Return exactly the final stretch of the records below, opening with the line that contains "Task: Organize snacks" and closing with the last line.

>>>>

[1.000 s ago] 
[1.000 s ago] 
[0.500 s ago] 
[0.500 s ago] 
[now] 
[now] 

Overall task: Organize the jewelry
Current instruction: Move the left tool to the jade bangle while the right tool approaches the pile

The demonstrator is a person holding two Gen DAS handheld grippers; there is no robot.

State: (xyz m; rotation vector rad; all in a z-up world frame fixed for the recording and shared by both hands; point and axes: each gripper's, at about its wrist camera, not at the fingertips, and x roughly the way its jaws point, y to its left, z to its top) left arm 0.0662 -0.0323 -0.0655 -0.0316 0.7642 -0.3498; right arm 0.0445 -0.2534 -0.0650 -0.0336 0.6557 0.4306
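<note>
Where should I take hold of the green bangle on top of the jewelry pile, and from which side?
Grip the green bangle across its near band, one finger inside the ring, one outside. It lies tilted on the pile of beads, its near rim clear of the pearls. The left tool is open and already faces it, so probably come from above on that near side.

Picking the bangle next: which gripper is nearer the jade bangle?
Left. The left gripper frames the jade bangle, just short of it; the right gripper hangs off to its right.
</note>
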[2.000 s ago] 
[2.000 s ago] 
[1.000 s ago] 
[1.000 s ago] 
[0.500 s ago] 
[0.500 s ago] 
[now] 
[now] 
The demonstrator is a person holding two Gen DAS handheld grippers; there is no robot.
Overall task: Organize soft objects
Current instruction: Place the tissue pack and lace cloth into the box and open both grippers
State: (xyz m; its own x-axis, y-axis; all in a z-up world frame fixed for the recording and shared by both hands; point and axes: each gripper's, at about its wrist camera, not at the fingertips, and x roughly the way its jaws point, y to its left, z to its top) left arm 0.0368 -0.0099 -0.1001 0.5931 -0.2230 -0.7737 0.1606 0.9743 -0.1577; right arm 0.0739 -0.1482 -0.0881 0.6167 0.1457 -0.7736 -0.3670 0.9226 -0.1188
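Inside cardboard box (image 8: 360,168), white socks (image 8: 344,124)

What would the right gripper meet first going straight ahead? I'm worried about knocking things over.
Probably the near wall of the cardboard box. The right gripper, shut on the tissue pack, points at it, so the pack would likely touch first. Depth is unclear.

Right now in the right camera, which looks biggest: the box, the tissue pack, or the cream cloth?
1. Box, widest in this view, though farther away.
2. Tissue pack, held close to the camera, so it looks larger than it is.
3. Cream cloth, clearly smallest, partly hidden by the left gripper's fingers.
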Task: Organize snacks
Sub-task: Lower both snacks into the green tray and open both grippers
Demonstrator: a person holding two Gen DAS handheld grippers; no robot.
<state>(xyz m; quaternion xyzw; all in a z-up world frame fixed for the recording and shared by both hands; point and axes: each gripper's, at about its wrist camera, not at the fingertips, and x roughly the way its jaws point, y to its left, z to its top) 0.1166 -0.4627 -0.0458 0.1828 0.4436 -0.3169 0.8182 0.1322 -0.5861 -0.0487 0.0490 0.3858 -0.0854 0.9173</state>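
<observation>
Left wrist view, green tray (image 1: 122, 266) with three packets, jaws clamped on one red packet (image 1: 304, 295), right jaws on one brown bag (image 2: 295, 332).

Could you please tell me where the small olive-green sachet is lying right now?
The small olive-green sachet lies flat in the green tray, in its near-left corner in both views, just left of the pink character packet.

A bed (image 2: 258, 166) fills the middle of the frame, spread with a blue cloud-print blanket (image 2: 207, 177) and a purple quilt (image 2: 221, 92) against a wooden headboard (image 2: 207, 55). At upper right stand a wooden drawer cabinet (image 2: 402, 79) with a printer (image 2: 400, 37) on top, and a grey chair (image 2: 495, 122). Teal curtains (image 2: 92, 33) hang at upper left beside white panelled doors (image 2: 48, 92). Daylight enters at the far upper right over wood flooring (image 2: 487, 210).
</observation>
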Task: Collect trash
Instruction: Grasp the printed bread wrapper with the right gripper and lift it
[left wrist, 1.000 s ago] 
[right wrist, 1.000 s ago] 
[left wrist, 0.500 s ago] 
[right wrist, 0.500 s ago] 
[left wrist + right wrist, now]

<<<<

#### Exercise result:
Task: Organize snacks
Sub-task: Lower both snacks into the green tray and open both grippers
Demonstrator: a person holding two Gen DAS handheld grippers; no robot.
<state>(xyz m; quaternion xyzw; all in a z-up world frame fixed for the recording and shared by both hands; point and axes: each gripper's, at about its wrist camera, not at the fingertips, and x roughly the way its jaws point, y to its left, z to its top) 0.1166 -0.4627 -0.0458 0.1828 0.4436 -0.3169 0.8182 0.1322 -0.5861 -0.0487 0.0490 0.3858 -0.0854 0.9173</state>
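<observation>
Left wrist view, green tray (image 1: 122, 266) with three packets, jaws clamped on one red packet (image 1: 304, 295), right jaws on one brown bag (image 2: 295, 332).

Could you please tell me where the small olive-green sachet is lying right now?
The small olive-green sachet lies flat in the green tray, in its near-left corner in both views, just left of the pink character packet.

A bed (image 2: 258, 166) fills the middle of the frame, spread with a blue cloud-print blanket (image 2: 207, 177) and a purple quilt (image 2: 221, 92) against a wooden headboard (image 2: 207, 55). At upper right stand a wooden drawer cabinet (image 2: 402, 79) with a printer (image 2: 400, 37) on top, and a grey chair (image 2: 495, 122). Teal curtains (image 2: 92, 33) hang at upper left beside white panelled doors (image 2: 48, 92). Daylight enters at the far upper right over wood flooring (image 2: 487, 210).
</observation>
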Task: Collect trash
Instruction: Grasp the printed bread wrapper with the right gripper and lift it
[left wrist, 1.000 s ago] 
[right wrist, 1.000 s ago] 
[left wrist, 0.500 s ago] 
[right wrist, 0.500 s ago] 
[left wrist + right wrist, now]

No more output is given for this exercise.